むしろお母様の映像を見た時、おいおいマジかよ。激マブじゃーん。こいつが俺の母さんになるわけ? ってことはおっぱい吸い放題の揉み放題じゃん! うぇひひ。魔王だから殺していいんだよな? あー、殺す前にいっぺんヤっときてー。首絞めながらガンガン突いてやんぜ。いやあ、近親相姦してみたかったんだよな。うひょひょー。と、言っていましたよ?」

 死ね! 前世の俺!

 いや、死んでいるのか。

 ああそれにしても、なんという最低な糞野郎だったんだ。前世とは言えそれが自分自身であると思うと恥ずかしくて死にたくなる。床に頭をぐりぐりと押し付けた。

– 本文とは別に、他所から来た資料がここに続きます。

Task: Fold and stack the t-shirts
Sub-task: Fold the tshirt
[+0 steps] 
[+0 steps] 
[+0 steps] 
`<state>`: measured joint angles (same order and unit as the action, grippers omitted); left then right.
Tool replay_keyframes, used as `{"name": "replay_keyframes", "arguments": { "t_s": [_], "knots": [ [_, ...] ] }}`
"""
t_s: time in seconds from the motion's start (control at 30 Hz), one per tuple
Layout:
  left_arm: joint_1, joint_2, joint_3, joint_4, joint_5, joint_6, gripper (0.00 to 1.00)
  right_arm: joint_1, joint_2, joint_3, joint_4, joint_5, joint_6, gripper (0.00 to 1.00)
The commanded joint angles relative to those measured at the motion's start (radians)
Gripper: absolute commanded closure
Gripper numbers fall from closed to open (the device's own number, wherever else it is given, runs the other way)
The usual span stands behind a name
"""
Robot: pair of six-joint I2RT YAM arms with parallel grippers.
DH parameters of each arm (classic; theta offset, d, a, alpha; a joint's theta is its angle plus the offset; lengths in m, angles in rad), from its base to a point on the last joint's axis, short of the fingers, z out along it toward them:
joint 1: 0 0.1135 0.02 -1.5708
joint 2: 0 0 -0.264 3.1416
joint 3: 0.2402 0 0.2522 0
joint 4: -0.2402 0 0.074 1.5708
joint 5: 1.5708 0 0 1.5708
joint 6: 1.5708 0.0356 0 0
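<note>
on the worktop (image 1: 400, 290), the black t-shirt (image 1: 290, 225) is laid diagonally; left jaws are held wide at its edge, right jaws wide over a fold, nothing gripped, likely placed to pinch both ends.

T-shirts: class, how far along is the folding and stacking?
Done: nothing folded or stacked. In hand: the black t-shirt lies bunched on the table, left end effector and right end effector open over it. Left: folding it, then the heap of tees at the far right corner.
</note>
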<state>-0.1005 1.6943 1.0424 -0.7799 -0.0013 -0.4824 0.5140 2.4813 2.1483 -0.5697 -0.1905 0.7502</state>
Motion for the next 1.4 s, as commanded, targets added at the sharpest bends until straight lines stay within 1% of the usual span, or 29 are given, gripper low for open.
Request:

 だいたいなぜそんな糞野郎に勇者をやらしてみようと思ったんだ天界の面々は。馬鹿ばっかなのか?

「勘違いをしないで頂きたいのですが、我々にとって有効性の高い勇者というのは魔王を倒す事に特化している方を指します。それゆえ、今の勇者様は前世の時より格段に劣化しておりますので、その所を肝に銘じて、前世の勇者様にできるだけ近づける様努力してくださいね」

 人間失格への道を堂々と進めてきやがる。

 とにかくもう寝よう。もしかしたら寝て起きたらこいつも物言わぬ果物になっている可能性もある。そうだ。幻聴という可能性も十分にある。あのプロジェクターで見た過去の自分も幻視かも知れない。自覚は無いが疲れているのかも知れない。おやすみなさい。